Passport & Plate - Minchi
Macau | Friday, March 6, 2015 | 4 photos
Ingredients
For 4-6 people
500g minced beef
500g minced pork
5 tbsp light soy sauce
2 tbsp oyster sauce
2 tsp sesame oil
1 pinch sugar
drizzle dark soy sauce
500 g butternut squash (cubed)
3-4 cloves garlic
thumb of ginger
1-2 bay leaves
2-3 chillis (bird eye works well)
1 medium onion
vegetable oil
as many eggs as there are people
rice
1 bunch coriander
How to prepare this recipeHeat the oven to 180ºC fan/200ºC.
Mix the two meats and add the light soy sauce, oyster sauce, sesame oil, and sugar. Leave to marinade.
Cut the butternut squash into ~1cm cubes. Toss in oil for a light covering, place (uncrowded) in baking trays and roast in the oven for 20-30 minutes.
Cook rice with your method of choice.
Finely chop the onion and garlic; seed (optional) and chop the chillis; peel and cut the ginger root into matchsticks.
Heat around 3 tbsp of oil in a wok at medium/high heat and toss in the onion, garlic, chillies, ginger, and bay leaf. Cook until the onion is translucent.
Add the meat and start to stir/fold it. Do this to break up the meat clumps into smaller bits and until they have cooked enough to remain separate. Drizzle some dark soy sauce onto the mixture.
There should be plenty of liquid in the pan at this point. Lower to a medium/low heat and allow the meat to braise without covering. Fold/mix the meat every once in a while. Once most of the liquid has been absorbed, fold in the butternut squash cubes.
Fry the eggs in a separate pan. Roughly chop the coriander.
For individual portions, serve the minchi alongside plain rice, topped with some coriander and an egg.
For a communal portion (serving at the centre of the table) fold in the coriander, spoon the minchi into a large serving dish and place the eggs on top.
The story behind this recipeMinchi (mean-chee, from the english "mince") can be easily considered the quintessential Macanese dish, combining both Portuguese and Chinese elements in cooking.

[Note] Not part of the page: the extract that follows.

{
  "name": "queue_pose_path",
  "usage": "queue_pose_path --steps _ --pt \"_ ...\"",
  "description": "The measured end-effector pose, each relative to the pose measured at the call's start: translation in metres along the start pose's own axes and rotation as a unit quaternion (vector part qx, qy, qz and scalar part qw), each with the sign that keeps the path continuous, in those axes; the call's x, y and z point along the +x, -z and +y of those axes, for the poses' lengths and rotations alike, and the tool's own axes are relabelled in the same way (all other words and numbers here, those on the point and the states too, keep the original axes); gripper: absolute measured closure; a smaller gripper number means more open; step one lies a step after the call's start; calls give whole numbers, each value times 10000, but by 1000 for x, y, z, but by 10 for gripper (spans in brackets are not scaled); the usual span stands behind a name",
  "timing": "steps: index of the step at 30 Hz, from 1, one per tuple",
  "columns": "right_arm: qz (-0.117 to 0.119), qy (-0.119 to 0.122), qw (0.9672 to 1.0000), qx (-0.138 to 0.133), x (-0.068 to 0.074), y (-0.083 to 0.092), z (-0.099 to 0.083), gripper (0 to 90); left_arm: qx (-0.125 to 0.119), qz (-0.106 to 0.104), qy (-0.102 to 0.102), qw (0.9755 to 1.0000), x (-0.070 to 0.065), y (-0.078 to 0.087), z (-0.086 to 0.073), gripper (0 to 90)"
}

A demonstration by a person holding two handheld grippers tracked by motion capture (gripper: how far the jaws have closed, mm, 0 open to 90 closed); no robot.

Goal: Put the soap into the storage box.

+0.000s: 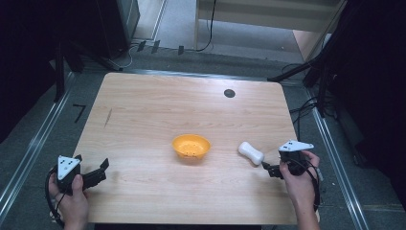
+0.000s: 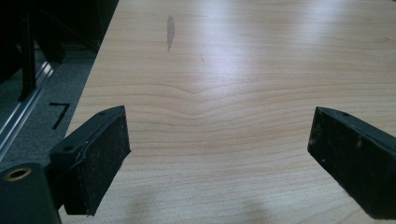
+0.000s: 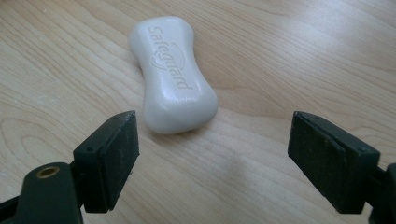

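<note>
A white bar of soap [image 1: 251,153] lies flat on the wooden table [image 1: 158,115], right of an orange bowl [image 1: 191,146] at the table's middle. My right gripper [image 1: 269,169] sits just right of the soap, near the table's right front corner. In the right gripper view the soap [image 3: 173,74] lies a little beyond the right gripper [image 3: 224,163], whose jaws stand open with only bare wood between them. My left gripper [image 1: 98,173] rests at the front left of the table. The left gripper [image 2: 219,163] stands open over bare wood.
A small dark round mark [image 1: 229,93] sits near the table's far right. A dark streak [image 1: 108,117] marks the wood at the left. Dark stands and cables surround the table on the floor.
</note>
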State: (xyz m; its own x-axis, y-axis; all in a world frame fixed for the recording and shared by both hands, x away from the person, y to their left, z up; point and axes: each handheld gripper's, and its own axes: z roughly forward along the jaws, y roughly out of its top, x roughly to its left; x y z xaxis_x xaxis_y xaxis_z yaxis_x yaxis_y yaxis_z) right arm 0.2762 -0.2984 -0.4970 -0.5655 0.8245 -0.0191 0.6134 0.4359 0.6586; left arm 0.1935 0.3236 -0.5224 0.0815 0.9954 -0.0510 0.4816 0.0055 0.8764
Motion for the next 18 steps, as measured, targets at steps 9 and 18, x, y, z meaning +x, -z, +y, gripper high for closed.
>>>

As Cecília Jorge laments in her book "À Mesa da Diáspora", Macanese culture (including its food) has been very poorly documented in history and, as a consequence, there is no central text that can be referred to for us to understand its culinary heritage. This means that almost any Macanese dish can only be described by what is typical, with each family and individual developing their own recipe over time. In fact "À Mesa da Diáspora" contains 5 variations of minchi, in addition to the family recipes submitted and included in the book’s appendix.
I am Macanese by birthplace and ethnic mix, though not by lineage (my family has not been in Macau for generations). This, coupled with the fact that I was brought up in different places, means that Macanese culture is equal parts my heritage and alien to me. It also means I haven't inherited any Macanese recipes.
The recipe I have provided here is a personal variation of the most typical version of minchi and has been developed through what I have learnt from friends and experimentation. The most noticeable change will be the use of roasted butternut squash instead of deep fried potatoes, an influence of my current home, England, as well as a handy sweet to balance the savoury and spice of the sauces and chillies.
This recipe has personal value for me in that it is an edible, tangible metaphor for my identity and development as a Macanese person, a migrant, and a cook.
This entry has an added impact on me in that it has forced to, for the first time, write down this recipe. In the traditions of Chinese and Macanese cuisine I have learnt, measurements are guided by the eyes and nose, making the written record cumbersome. Writing down my version of minchi has felt like a form of legitimisation and proof of the continuing development of my part-culture.